* **To do**
Tell how many lines of the data include the word "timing". Nothing but the number belongs in the answer.

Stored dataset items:
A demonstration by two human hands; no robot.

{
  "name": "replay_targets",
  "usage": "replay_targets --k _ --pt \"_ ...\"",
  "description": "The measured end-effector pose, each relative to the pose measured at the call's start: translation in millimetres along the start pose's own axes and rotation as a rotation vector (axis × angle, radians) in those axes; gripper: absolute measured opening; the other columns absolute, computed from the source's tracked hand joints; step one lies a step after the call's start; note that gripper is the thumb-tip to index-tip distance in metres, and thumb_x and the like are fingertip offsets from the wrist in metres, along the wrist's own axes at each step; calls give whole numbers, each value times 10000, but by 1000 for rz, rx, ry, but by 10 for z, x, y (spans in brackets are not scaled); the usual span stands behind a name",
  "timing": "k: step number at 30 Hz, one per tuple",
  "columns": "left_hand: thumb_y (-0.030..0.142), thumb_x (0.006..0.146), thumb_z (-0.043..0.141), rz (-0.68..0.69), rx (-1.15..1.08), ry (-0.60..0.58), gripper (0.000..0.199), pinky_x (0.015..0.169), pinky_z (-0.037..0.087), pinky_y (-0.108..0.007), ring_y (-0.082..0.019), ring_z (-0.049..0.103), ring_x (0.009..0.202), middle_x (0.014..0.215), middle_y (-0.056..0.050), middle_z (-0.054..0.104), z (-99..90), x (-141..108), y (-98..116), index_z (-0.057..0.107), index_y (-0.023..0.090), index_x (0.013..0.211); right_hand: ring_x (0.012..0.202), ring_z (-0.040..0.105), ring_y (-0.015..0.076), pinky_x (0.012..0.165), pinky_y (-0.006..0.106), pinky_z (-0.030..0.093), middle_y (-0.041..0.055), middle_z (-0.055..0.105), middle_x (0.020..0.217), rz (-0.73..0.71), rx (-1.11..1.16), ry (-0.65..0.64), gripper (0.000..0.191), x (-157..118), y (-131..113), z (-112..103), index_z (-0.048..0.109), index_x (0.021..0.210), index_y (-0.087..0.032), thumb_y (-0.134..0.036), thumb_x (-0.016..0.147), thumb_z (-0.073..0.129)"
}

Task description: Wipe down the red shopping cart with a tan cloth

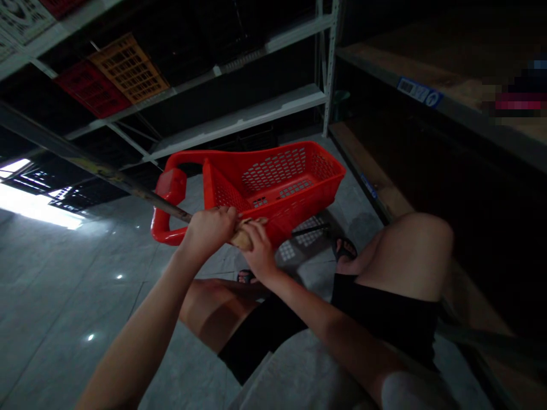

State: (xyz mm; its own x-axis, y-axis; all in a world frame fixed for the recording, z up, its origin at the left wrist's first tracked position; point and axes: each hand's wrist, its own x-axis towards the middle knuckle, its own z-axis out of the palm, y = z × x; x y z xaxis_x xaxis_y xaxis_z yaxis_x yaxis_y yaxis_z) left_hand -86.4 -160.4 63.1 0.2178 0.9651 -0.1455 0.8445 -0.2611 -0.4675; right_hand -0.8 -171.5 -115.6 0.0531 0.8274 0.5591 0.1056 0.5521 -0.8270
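Tan piece – located between the hands, near side of the red cart. Right hand: fingers pinch the piece. Left hand: fingers wrap closed around the pole – just left. Shelf: far side, beyond the cart.

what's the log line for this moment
left grip: on pole | right grip: on tan piece | red basket: beyond both

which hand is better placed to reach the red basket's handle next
Left, probably: the left hand is nearer the handle than the right hand, which holds a tan piece. The left hand seems closed on the pole, though.
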Motion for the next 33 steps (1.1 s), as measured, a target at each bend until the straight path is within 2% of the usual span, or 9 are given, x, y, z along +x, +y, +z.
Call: replay_targets --k 4,8,11,13,15,19,22,28,33 --pt "138 970 415 20 -4 39 255 616 504 -337 -319 737 841 907 -173 722 96 -47 4 663 118 1023 1111 665 239 973 340 574 84 655 1174 -27 17 0 388 -95 -190 144 631 1162 -252 -89 810 619" --pt "177 1021 344 36 -11 136 338 634 497 -355 -307 716 812 847 -166 698 169 -106 22 677 126 990 1032 636 232 967 374 547 72 635 1084 66 -43 160 358 229 266 -344 633 1099 -239 -90 776 586" --pt "226 1054 296 64 -32 194 409 654 491 -366 -299 702 811 848 -173 694 224 -106 20 685 128 975 1059 598 248 1044 453 488 79 595 1102 282 -190 505 402 526 682 -812 619 1071 -215 -108 687 572" --pt "222 1058 283 74 -41 211 423 664 484 -364 -294 698 818 847 -171 694 248 -86 12 687 128 972 1093 589 254 1069 479 467 101 567 1168 336 -232 639 448 622 783 -942 615 1124 -203 -120 685 572" --pt "202 1050 291 66 -41 221 409 670 477 -361 -290 696 823 842 -168 694 256 -58 9 685 129 970 1124 587 254 1076 472 468 107 560 1199 269 -219 574 434 569 688 -833 624 1155 -217 -132 732 581" --pt "141 999 350 49 -29 212 328 655 463 -354 -293 697 816 827 -160 690 238 -9 20 677 131 967 1139 602 247 1040 405 516 86 566 1211 31 -118 115 372 115 248 -155 671 1147 -285 -135 810 620" --pt "141 995 349 43 -14 194 328 627 451 -351 -299 699 813 829 -158 692 229 -1 21 676 130 971 1188 585 260 1049 411 523 84 546 1286 -33 -103 -45 346 -187 183 148 696 1151 -317 -174 839 653" --pt "308 1076 261 0 -92 249 493 631 440 -366 -296 687 790 813 -167 700 283 18 2 708 138 954 1115 593 238 1035 434 523 85 552 1177 69 -112 122 186 15 551 -307 744 979 -263 -189 860 623" --pt "331 1082 222 -30 -114 270 552 654 438 -378 -295 684 803 825 -174 708 310 101 52 718 132 944 1194 577 232 1097 429 497 83 563 1234 10 -122 170 272 206 286 -272 734 1110 -307 -181 920 585"
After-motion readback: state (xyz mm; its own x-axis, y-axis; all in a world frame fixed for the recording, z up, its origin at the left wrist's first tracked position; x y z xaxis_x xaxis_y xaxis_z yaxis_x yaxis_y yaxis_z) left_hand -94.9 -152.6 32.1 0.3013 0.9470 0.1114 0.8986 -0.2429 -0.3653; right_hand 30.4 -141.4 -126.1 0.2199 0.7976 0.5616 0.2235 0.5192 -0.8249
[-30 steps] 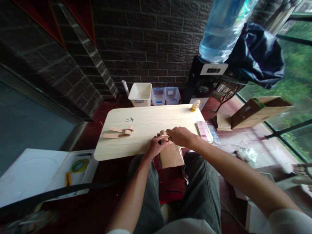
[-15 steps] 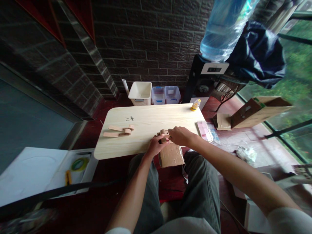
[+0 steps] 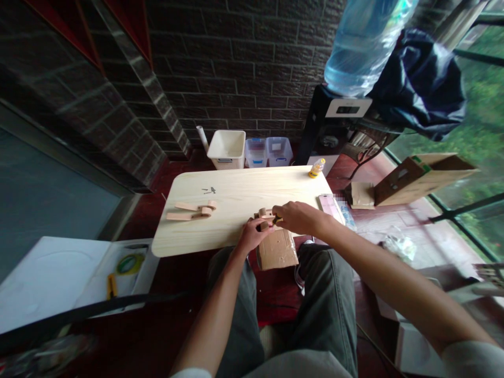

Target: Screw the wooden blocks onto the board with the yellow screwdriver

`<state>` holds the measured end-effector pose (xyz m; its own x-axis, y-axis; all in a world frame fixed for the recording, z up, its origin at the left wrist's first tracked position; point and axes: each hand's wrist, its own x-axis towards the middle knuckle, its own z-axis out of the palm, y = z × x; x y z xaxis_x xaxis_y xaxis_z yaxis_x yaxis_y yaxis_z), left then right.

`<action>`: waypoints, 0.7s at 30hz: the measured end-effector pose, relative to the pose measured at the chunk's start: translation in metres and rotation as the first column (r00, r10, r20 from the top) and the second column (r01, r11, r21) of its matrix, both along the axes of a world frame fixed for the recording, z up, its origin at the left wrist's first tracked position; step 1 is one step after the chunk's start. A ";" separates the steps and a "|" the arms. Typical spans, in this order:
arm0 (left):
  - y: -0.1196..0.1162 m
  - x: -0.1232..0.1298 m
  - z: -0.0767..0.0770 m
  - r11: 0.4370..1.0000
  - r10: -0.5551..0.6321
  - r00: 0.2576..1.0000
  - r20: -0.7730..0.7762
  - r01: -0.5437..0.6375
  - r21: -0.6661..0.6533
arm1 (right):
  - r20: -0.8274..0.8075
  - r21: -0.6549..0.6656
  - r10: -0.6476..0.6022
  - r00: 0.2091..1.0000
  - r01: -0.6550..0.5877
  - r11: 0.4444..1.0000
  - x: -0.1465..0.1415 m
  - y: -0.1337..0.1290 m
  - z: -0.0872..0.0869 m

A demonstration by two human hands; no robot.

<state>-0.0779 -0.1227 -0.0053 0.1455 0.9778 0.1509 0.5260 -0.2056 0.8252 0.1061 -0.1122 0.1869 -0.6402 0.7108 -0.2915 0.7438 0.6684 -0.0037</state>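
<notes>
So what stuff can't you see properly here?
All in the head view:
- Tool: mostly hidden by the right hand.
- Wooden piece: partly covered by the left hand.
- Dark bits: too small to name.
- Water bottle: upper part cut off by the picture's top edge.

Lt-grey top [image 3: 299, 365] w/ short slvs [image 3: 470, 359]; dk grey-green trousers [image 3: 329, 310], visible seam; dk shoe [image 3: 298, 279] w/ whitish edge, partly hidden.
</notes>
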 end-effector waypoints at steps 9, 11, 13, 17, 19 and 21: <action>0.000 0.000 0.003 1.000 -0.001 1.000 -0.005 0.001 0.001 | 0.026 0.035 0.002 1.000 -0.003 0.999 -0.011 -0.003 -0.015; 0.000 0.000 0.004 1.000 -0.010 1.000 -0.006 0.011 0.010 | 0.040 0.027 -0.018 0.999 0.017 0.999 -0.013 -0.003 -0.014; 0.000 0.000 0.004 1.000 -0.023 1.000 -0.006 0.023 0.017 | 0.047 0.023 -0.044 0.998 0.043 0.999 -0.013 -0.003 -0.014; 0.000 0.000 0.004 1.000 -0.019 1.000 -0.003 0.019 0.004 | 0.021 0.013 -0.043 0.999 0.043 0.999 -0.011 -0.003 -0.013; 0.000 0.000 0.004 1.000 -0.019 1.000 0.006 0.019 -0.002 | 0.004 0.010 -0.027 1.000 0.027 1.000 -0.010 -0.004 -0.014; 0.000 0.000 0.004 1.000 -0.021 1.000 0.013 0.021 0.004 | 0.001 0.019 -0.017 1.000 0.017 1.000 -0.009 -0.005 -0.015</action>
<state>-0.0776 -0.1226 -0.0016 0.1644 0.9739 0.1564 0.5110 -0.2197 0.8310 0.0969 -0.1170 0.1721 -0.6274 0.7270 -0.2790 0.7552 0.6554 0.0097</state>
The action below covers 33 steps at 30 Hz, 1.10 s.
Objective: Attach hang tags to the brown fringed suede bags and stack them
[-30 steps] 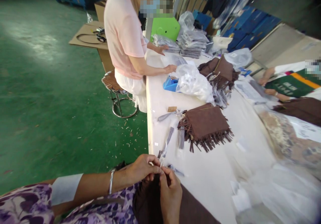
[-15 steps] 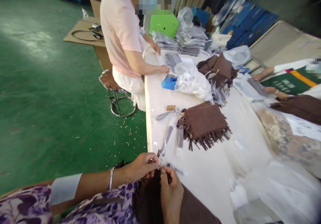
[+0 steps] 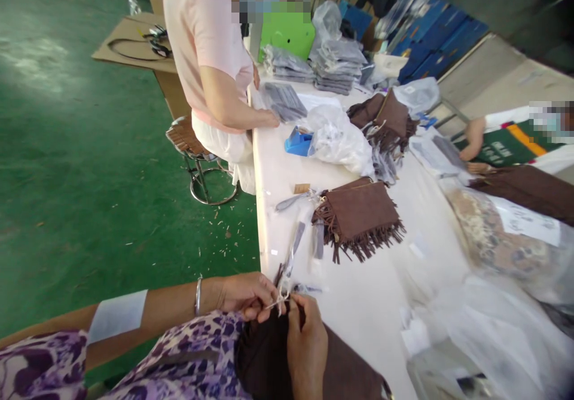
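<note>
My left hand (image 3: 251,295) pinches a thin whitish string (image 3: 282,295) between thumb and fingers. Close beside it, my right hand (image 3: 308,340) has its thumb and fingertips pressed together on the same string. Below both hands a dark brown bag (image 3: 347,370) lies over my lap and against the table edge. Just beyond my fingertips is a grey strap in clear wrapping (image 3: 296,247). A brown fringed bag (image 3: 363,211) lies flat farther up the table, with a wrapped grey strap and a tan tag (image 3: 302,188) at its left.
A co-worker in pink (image 3: 215,47) stands at the table's left side. Across the right side, another person's hand (image 3: 473,140) rests near grey packets. A blue tape dispenser (image 3: 298,142), white plastic bag (image 3: 343,143) and stacked grey packets (image 3: 338,62) are on the white table (image 3: 368,304).
My left hand has drawn slightly down and left from my right, showing more of the string. The pink-clad co-worker's hands have shifted left around a grey packet. The view has moved slightly.
</note>
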Tool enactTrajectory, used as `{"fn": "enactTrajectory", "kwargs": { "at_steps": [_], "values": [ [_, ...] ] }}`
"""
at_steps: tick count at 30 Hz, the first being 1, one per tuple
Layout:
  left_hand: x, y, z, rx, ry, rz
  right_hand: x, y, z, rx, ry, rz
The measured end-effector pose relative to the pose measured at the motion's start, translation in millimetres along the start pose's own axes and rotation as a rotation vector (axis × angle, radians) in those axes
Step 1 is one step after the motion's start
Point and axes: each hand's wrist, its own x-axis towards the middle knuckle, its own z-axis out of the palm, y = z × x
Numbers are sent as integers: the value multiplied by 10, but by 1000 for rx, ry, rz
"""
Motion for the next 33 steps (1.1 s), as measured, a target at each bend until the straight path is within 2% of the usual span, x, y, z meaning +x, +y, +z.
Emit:
{"fn": "enactTrajectory", "kwargs": {
  "at_steps": [3,6,10,13,16,20,22,25,27,33],
  "values": [
    [-76,20,-40,35,-45,-29,-22,150,-45,-116,62,-10],
    [-88,36,-32,38,-58,-16,-14,276,-72,-223,55,-73],
    [-31,-11,-10,66,17,127,22,340,-117,-319,11,-149],
    [-13,-64,34,186,94,196,6,309,-113,-321,6,-158],
    [-42,-92,133,470,184,245,-65,250,-58,-310,60,-185],
    [-89,-57,322,1123,353,399,-180,146,1,-259,113,-170],
    [-87,-13,416,1352,378,402,-214,90,1,-182,114,-115],
    [-60,53,517,1537,376,340,-227,33,-27,-61,80,-27],
    [-41,72,536,1612,380,346,-222,16,-49,-24,54,3],
    [-10,-4,413,1786,351,449,-228,-72,-16,-7,102,77]
  ]
}}
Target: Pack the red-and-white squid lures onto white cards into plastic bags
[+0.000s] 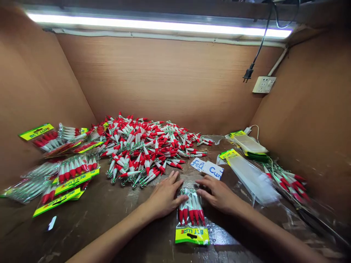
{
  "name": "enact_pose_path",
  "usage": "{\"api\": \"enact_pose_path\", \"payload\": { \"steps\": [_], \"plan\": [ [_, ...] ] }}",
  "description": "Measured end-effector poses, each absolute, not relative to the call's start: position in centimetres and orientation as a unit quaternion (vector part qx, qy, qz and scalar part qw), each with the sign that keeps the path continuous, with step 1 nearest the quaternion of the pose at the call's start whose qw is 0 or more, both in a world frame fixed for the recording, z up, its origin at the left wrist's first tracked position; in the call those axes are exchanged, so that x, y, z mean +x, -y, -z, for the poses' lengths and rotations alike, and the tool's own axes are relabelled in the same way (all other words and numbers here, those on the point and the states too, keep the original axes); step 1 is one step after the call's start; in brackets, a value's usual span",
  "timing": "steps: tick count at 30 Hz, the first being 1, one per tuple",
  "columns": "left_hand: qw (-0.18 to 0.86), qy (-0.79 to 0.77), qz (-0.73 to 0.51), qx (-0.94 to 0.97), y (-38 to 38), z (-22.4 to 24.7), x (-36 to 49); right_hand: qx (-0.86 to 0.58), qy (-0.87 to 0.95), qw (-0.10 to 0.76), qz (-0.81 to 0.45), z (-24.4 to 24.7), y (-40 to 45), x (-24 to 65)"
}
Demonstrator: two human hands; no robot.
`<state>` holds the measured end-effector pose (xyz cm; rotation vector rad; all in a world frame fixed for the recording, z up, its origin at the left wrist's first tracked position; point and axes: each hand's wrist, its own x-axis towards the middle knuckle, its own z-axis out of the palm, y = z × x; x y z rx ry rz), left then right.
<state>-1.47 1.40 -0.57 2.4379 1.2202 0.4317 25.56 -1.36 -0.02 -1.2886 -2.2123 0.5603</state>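
Observation:
A clear plastic bag of red-and-white fishing lures lies flat in front of me, its yellow-green "BCT LURE" header toward me. My left hand rests at the bag's far left side, fingers stretched apart and the thumb over its edge. On the far right side is my right hand, fingers apart and slightly bent, the thumb at the bag's edge. Neither hand grips anything. Beyond my left hand spreads a large heap of loose red-and-white lures with green-tinted hooks.
Filled lure bags are stacked at the left. Flat clear bags lie at the right, near more lures. Two handwritten paper pieces sit beyond my right hand. A black plug hangs near a wall socket.

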Motion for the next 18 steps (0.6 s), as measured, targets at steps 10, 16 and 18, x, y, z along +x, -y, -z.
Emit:
{"api": "enact_pose_path", "payload": {
  "steps": [10, 16, 18],
  "plan": [
    [0.609, -0.423, -0.317, 0.592, -0.3, 0.6, 0.4, -0.410, 0.608, 0.397, -0.553, 1.8, 0.2, 24.2],
    [0.661, -0.417, -0.326, 0.532, -0.6, -1.0, -0.7, -0.396, 0.573, 0.412, -0.587, 1.6, 0.5, 24.3],
    [0.601, -0.447, -0.314, 0.584, 0.7, -2.7, -4.1, -0.436, 0.619, 0.421, -0.499, 1.1, 0.4, 25.0]
  ]
}}
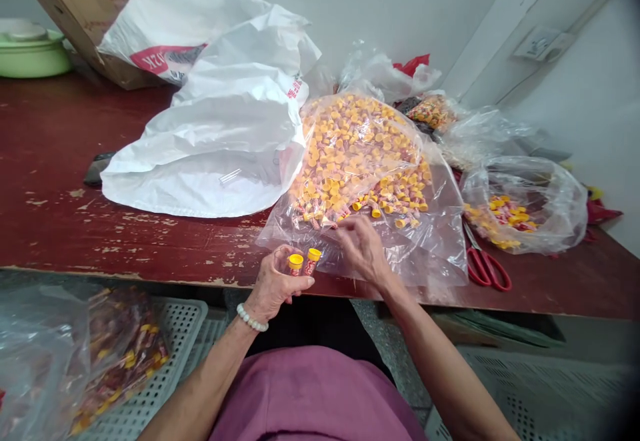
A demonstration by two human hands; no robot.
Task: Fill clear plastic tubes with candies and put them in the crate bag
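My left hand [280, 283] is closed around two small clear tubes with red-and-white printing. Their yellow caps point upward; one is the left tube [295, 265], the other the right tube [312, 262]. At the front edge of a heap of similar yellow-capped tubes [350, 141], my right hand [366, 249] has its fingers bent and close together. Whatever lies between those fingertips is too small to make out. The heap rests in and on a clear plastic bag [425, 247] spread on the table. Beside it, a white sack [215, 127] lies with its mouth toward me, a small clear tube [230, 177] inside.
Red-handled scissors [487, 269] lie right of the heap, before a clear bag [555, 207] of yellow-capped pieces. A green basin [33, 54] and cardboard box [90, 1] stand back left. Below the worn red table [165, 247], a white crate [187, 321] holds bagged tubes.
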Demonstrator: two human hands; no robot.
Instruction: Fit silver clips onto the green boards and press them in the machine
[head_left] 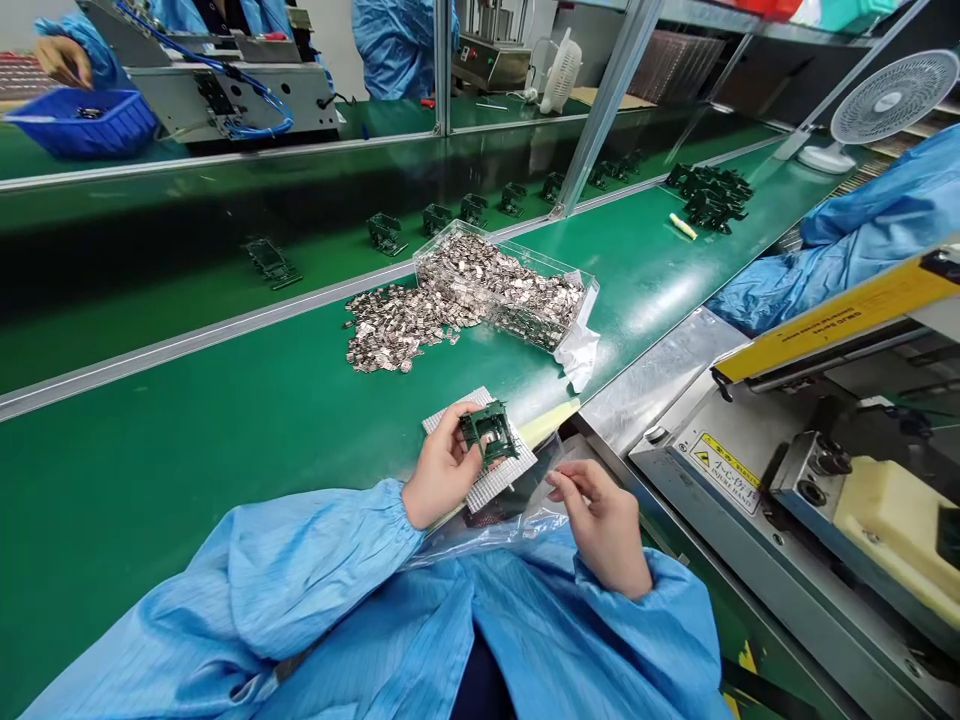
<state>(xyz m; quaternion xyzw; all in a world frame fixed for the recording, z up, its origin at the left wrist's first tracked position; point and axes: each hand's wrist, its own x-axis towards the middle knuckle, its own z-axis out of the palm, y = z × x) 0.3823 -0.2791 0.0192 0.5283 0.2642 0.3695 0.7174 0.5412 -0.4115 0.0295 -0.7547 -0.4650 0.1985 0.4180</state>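
Note:
My left hand (pixel 444 466) is closed round a dark green plastic frame (pixel 498 430), with its thumb across the near side. Beneath the frame lies a light grey ribbed block (pixel 491 490) at the bench edge. To the right, my right hand (pixel 609 522) has thumb and forefinger pinched together near a clear plastic bag (pixel 536 515); anything between the fingertips is too small to make out. Beyond my hands, a clear tray (pixel 589 300) holds small metal pieces, and a loose heap of metal pieces (pixel 386 325) spreads to its left.
Several green frames (pixel 385 233) stand along the conveyor behind the metal rail (pixel 255 320). More frames (pixel 712 197) are piled at the back right. A machine with a yellow cover (pixel 840 320) borders the right side. Another person's blue sleeve (pixel 862 230) is at the right.

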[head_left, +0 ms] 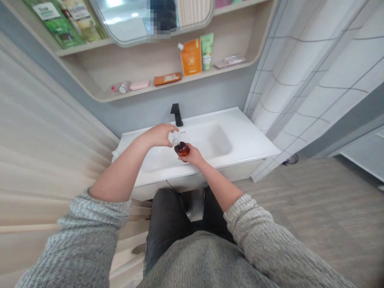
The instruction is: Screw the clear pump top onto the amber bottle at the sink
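Over the sink [222,140], my right hand [193,155] is wrapped round an amber bottle [182,149] with dark reddish-brown sides. My left hand [162,135] grips a small clear cup-like piece [173,138] from its left side. That clear piece is right at the top of the bottle; whether the two touch, I cannot tell. Just behind my hands stands a black faucet [177,115].
Above the sink, a wall shelf [135,66] holds an orange pouch [191,57], a green tube [207,52], an orange pack [167,79] and a pink box [139,85]. A mirror [129,20] hangs in front. Curtains flank both sides, one beige [45,140], one white checked [288,80].
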A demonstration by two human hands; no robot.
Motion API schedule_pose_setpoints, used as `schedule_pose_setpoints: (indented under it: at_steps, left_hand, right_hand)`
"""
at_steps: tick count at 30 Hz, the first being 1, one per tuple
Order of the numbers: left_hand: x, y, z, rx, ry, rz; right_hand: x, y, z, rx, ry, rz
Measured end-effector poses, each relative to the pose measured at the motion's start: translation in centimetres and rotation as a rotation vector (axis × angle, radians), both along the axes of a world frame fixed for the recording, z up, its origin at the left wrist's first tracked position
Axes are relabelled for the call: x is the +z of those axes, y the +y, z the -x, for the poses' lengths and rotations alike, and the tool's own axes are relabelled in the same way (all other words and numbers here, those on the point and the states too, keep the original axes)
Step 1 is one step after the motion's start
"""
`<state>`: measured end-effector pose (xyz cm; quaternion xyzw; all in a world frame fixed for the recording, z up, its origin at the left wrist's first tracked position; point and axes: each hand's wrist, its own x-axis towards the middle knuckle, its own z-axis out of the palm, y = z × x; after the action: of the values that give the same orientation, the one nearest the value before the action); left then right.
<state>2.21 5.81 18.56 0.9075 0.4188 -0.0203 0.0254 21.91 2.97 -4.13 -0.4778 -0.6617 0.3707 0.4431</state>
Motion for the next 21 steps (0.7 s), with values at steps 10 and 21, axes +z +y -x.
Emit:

* **Response**
2